The idea is not to use the data to study, how surface reacts to warming, but how the OLR balance reacts to change in surface temperature. The feedback is found then in units W/m^2/C. From that it’s possible to calculate, how much warming of the surface is needed to cancel any separately given amount of warming.
Using the data this way is also subject to an error as the change in surface temperatures is of a specific type. Warming of surface temperature occurs in this analysis in a way where part of the globe cools, but the other part warms more leading to overall warming as measured by average surface temperature. That’s quite different from warming from added CO2 or higher solar irradiance as these would lead to warming everywhere, net at equal strength but at least of the same sign.
Furthermore the seasons and the hemispheres differ in many ways. Therefore it’s far from clear that the relationship between surface temperature is similar enough all around the globe to make the analysis based on global average values representative of other forms of warming. This uncertainty goes both ways. it’s not possible to conclude straightaway whether the analysis results in a too low or too high estimate for climate sensitivity. The sensitivity is also a very short term sensitivity, much shorter term than TCR.
“IOW, the seasonal change is in the easily-heated stuff…”
Yep, and a very big piece of this in the NH is the sand and rocks in Northern Africa deserts and the Middle East deserts. These two regions dominate the OLR on the planet. Sand and rocks heat up quick from the sun and release that heat back to space pretty fast once the sun goes down. Their impact on the global climate is quite minimal.
Peka – very succinct assessment.
Pekka – very succinct.
R Gates – you say of the Northern Africa deserts and the Middle East deserts, “These two regions dominate the OLR on the planet. Sand and rocks heat up quick from the sun and release that heat back to space pretty fast once the sun goes down. Their impact on the global climate is quite minimal.”. You are correct, and it’s at the core of my comment. It takes relatively little heat to warm the deserts, and they produce a lot of OLR. Oceans have much more effect on climate, and they take a lot of heat to warm up. In Steve McGee’s calcs, the deserts had warmed, but not the oceans (not much). Hence the overestimate of climate sensitivity.

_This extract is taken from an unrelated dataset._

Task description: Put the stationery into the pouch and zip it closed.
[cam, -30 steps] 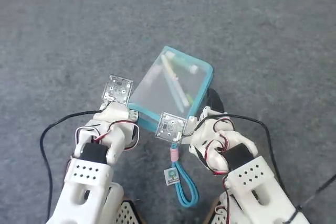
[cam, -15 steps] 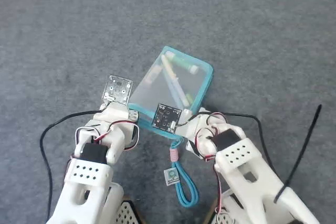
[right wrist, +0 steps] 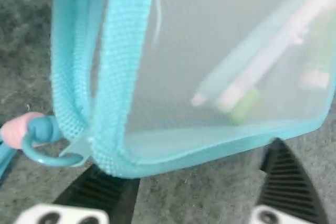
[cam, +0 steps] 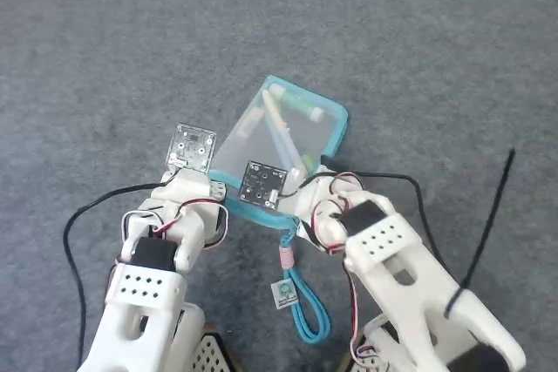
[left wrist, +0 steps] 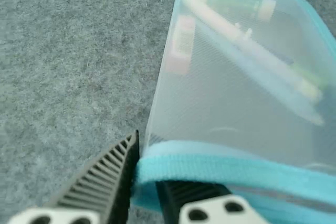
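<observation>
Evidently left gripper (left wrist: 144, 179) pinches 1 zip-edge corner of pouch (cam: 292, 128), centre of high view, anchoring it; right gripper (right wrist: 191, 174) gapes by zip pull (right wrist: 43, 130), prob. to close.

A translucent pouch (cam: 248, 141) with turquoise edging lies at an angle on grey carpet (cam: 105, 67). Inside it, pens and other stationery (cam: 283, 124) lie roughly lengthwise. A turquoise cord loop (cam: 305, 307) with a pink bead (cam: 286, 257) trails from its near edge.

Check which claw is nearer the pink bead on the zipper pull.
Right. The right claw sits open around the pouch corner, right beside the pink bead. The left claw grips the zipper edge at its other end, farther off.
</observation>
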`<state>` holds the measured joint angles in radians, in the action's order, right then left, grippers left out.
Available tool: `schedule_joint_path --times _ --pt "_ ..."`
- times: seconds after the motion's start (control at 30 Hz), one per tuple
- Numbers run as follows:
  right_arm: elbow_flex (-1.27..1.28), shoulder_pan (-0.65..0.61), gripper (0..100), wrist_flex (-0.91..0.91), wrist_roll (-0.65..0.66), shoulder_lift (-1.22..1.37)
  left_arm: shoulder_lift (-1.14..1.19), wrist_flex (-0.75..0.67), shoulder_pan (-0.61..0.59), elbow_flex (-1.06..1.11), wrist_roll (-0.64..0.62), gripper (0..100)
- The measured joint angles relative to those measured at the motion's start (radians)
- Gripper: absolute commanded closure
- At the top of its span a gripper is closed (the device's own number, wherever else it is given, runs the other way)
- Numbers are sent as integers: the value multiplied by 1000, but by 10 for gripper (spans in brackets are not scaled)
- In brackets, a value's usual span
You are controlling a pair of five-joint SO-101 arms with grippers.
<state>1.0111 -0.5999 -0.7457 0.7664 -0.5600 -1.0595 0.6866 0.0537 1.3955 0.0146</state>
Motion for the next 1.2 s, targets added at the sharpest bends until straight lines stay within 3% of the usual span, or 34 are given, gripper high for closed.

” In Steve McGee’s calcs, the deserts had warmed, but not the oceans (not much). Hence the overestimate of climate sensitivity.”
Hence why climate sensitivity as defined by sensible tropospheric heat is a poor metric as it does get to the actual energy being retained by the system. It is a proxy for that energy retention and a very poor one.

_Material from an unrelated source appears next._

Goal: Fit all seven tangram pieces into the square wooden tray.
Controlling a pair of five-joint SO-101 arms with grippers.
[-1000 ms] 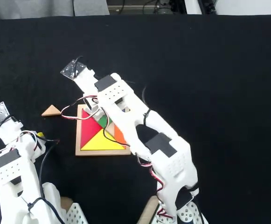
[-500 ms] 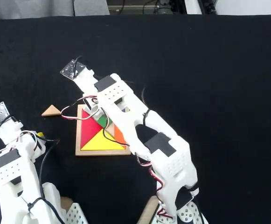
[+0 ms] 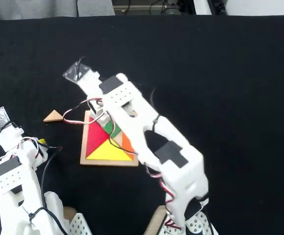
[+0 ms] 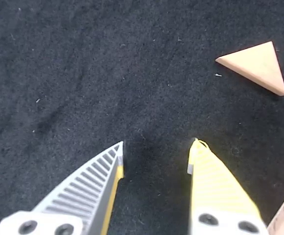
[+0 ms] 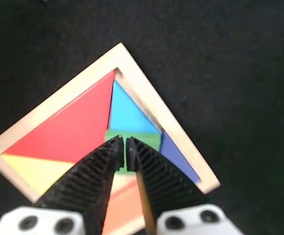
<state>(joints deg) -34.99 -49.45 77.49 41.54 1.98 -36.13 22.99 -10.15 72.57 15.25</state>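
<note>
From above: square wooden tray [image 3: 107,162] on black table [image 3: 229,98], partly under the right arm, with large red triangle [image 3: 94,139], large yellow triangle [image 3: 107,152], green square [image 3: 113,129] and orange piece [image 3: 127,142] inside; pale wooden triangle [image 3: 54,116] loose on the table near the tray.

Left wrist: left gripper [image 4: 156,152] wide open, empty, over the table, pale triangle nearby.

Right wrist: right gripper [image 5: 123,143] pinched almost shut on nothing, above the green square, beside light-blue triangle [image 5: 129,115].
</note>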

Steve McGee, I used the Reynold’s Oiv2 data set and RSS lower troposphere which is in absolute temperature and over the satellite era get a “sensitivity” of 2.04 C with an average estimated energy difference of ~108 Wm-2 which should be roughly the combined latent and sensible surface cooling. I can’t find the original spreadsheet but using Aqua 41km stratosphere versus TIM true TOA solar you get roughly the iconic 5.3Wm-2/K “sensitivity”. I don’t have access to the longer term lower stratosphere in absolute temperature but that would be interesting to compare.
All of this pretty much agrees with the much maligned Kimoto On the Confusion of Planck Feedback Response paper which unfortunately used K&T energy budget data. The Stephens et al data appears to be more accurate.
Based on that, “sensitivity” to CO2 should be about half of your estimate while “sensitivity” to Solar/Aerosol forcing should be about equal to what you get.
Are all climate models taking account of the new value for TSI of 1361.5W/sq.m? This is down 4.5W/sq.m from the previously accepted value of 1366W/sq.m. See the SORCE website. (Kopp & Lean, GRL, 38, L01706, 2011)
This equates to a reduction of solar radiation at TOA of about 1.1W/sq.m from what was previously used in models of warming imbalance. If a constant albedo portion (about 30% reflected) is maintained then the the 70% incoming radiation is reduced by about 0.77W/sq.m.
This is pretty significant when the postulated warming imbalance is anywhere from 0.6 to 0.9W/sq.m.
How are the latest incoming and outgoing radiation numbers being adjusted to maintain this imbalance?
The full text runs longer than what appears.